__Dataset content__.
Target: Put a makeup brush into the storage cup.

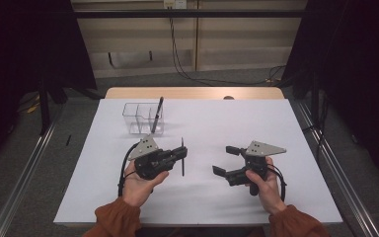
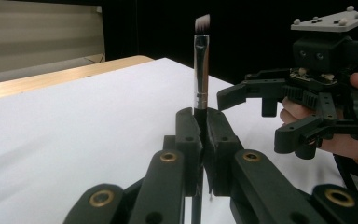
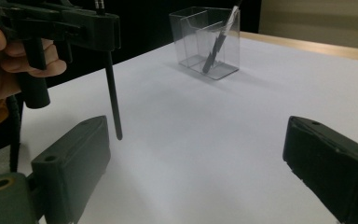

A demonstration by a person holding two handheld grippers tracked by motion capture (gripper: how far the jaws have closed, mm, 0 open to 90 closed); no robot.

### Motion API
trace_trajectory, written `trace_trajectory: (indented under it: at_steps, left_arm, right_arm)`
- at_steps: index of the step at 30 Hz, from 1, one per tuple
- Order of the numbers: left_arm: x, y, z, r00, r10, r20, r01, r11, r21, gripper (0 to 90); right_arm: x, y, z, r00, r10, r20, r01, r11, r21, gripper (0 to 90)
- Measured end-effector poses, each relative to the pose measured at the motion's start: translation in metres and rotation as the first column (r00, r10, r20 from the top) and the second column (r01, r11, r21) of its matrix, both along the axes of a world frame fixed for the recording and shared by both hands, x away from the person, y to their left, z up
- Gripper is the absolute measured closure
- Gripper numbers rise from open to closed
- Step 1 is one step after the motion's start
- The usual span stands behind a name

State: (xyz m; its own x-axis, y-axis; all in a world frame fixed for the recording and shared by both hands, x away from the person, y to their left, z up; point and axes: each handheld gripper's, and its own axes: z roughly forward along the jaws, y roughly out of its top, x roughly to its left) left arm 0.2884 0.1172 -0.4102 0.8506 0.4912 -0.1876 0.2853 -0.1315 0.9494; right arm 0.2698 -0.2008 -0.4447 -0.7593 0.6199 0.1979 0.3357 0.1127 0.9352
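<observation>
While both forearms in rust-orange sleeves come in from the near edge, the scene runs as follows, largest thing first.

Table: the table [image 1: 212,197] has a white top with a wooden strip along its far edge.

Organizer: a clear plastic organizer [image 1: 143,118] with several compartments stands on the far left part of the table, well apart from both hands. One dark brush [image 1: 156,114] leans inside its right-hand compartment, tip up.

Left hand-held gripper: the left hand-held gripper [image 1: 181,153] is held above the table, left of centre, with its jaws pressed together on a makeup brush.

Right hand-held gripper: the right hand-held gripper [image 1: 225,160] is held right of centre, facing the left one. Its jaws stand wide apart with nothing between them.

Makeup brush: the makeup brush [image 2: 201,65] stands upright in the left jaws, gripped just below its silver ferrule. Bristles point up; the thin black handle hangs down, its end just above the table.
</observation>
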Motion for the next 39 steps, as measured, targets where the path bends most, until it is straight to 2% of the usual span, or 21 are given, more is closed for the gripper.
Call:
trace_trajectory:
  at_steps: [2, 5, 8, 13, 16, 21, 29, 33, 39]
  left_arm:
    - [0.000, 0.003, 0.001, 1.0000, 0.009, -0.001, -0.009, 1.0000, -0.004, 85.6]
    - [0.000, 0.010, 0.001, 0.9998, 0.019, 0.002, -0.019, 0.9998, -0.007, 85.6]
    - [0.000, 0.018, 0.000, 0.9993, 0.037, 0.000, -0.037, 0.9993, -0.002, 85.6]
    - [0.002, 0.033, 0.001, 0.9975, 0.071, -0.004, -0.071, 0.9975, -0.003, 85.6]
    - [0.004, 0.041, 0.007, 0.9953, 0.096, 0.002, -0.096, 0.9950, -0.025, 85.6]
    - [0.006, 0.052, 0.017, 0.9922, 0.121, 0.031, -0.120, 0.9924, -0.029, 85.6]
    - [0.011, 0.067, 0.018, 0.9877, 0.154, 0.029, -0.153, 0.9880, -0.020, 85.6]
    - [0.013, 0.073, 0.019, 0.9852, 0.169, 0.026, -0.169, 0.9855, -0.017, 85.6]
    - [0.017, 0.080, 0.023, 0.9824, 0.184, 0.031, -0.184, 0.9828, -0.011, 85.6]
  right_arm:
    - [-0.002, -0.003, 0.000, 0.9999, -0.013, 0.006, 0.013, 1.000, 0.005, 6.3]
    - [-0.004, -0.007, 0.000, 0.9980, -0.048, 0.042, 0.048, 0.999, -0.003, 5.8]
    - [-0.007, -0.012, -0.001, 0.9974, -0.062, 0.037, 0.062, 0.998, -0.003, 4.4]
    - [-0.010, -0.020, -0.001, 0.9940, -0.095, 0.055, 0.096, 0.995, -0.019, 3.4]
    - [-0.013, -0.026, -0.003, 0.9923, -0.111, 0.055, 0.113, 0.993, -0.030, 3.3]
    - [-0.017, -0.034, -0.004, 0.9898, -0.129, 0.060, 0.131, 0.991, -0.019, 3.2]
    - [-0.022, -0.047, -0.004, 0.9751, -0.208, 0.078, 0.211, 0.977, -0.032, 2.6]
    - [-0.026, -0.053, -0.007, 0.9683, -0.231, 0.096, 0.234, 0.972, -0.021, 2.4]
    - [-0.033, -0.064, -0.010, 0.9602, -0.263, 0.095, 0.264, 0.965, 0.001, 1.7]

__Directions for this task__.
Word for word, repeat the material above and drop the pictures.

__Result for this exercise__.
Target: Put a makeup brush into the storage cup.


A demonstration by a person holding two handheld grippers tracked by motion capture (gripper: how far the jaws have closed, mm, 0 open to 90 closed); no robot.

### Motion API
trace_trajectory, written `trace_trajectory: (indented under it: at_steps, left_arm, right_arm)`
- at_steps: index of the step at 30 Hz, from 1, one per tuple
- Order of the numbers: left_arm: x, y, z, r00, r10, r20, r01, r11, r21, gripper (0 to 90); right_arm: x, y, z, r00, r10, r20, r01, r11, r21, gripper (0 to 90)
- Measured end-effector poses, each relative to the pose measured at the motion's start: translation in metres and rotation as the first column (r00, r10, r20 from the top) and the second column (r01, r11, r21) of its matrix, both along the axes of a world frame fixed for the recording and shared by both hands, x away from the person, y to their left, z up
- Gripper is the absolute measured closure
- Gripper numbers rise from open to closed
- Step 1 is one step after the motion's start
- The usual span stands behind a name

State: (xyz m; its own x-axis, y-axis; all in a world frame fixed for the recording and shared by both hands, x away from the person, y to their left, z up; point and axes: each handheld gripper's, and its own axes: z roughly forward along the jaws, y roughly out of its top, x roughly to its left) left arm 0.2884 0.1172 -0.4102 0.8506 0.4912 -0.1876 0.2853 -0.1315 0.9494; right arm 0.2698 -0.2008 -0.4447 -0.7593 0.6199 0.1979 0.3357 0.1127 0.9352
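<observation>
While both forearms in rust-orange sleeves come in from the near edge, the scene runs as follows, largest thing first.

Table: the table [image 1: 212,197] has a white top with a wooden strip along its far edge.

Organizer: a clear plastic organizer [image 1: 143,118] with several compartments stands on the far left part of the table, well apart from both hands. One dark brush [image 1: 156,114] leans inside its right-hand compartment, tip up.

Left hand-held gripper: the left hand-held gripper [image 1: 181,153] is held above the table, left of centre, with its jaws pressed together on a makeup brush.

Right hand-held gripper: the right hand-held gripper [image 1: 225,160] is held right of centre, facing the left one. Its jaws stand wide apart with nothing between them.

Makeup brush: the makeup brush [image 2: 201,65] stands upright in the left jaws, gripped just below its silver ferrule. Bristles point up; the thin black handle hangs down, its end just above the table.
</observation>
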Motion for the next 39 steps, as measured, targets where the path bends most, until it is straight to 2% of the usual span, or 21 are given, more is closed for the gripper.
Call:
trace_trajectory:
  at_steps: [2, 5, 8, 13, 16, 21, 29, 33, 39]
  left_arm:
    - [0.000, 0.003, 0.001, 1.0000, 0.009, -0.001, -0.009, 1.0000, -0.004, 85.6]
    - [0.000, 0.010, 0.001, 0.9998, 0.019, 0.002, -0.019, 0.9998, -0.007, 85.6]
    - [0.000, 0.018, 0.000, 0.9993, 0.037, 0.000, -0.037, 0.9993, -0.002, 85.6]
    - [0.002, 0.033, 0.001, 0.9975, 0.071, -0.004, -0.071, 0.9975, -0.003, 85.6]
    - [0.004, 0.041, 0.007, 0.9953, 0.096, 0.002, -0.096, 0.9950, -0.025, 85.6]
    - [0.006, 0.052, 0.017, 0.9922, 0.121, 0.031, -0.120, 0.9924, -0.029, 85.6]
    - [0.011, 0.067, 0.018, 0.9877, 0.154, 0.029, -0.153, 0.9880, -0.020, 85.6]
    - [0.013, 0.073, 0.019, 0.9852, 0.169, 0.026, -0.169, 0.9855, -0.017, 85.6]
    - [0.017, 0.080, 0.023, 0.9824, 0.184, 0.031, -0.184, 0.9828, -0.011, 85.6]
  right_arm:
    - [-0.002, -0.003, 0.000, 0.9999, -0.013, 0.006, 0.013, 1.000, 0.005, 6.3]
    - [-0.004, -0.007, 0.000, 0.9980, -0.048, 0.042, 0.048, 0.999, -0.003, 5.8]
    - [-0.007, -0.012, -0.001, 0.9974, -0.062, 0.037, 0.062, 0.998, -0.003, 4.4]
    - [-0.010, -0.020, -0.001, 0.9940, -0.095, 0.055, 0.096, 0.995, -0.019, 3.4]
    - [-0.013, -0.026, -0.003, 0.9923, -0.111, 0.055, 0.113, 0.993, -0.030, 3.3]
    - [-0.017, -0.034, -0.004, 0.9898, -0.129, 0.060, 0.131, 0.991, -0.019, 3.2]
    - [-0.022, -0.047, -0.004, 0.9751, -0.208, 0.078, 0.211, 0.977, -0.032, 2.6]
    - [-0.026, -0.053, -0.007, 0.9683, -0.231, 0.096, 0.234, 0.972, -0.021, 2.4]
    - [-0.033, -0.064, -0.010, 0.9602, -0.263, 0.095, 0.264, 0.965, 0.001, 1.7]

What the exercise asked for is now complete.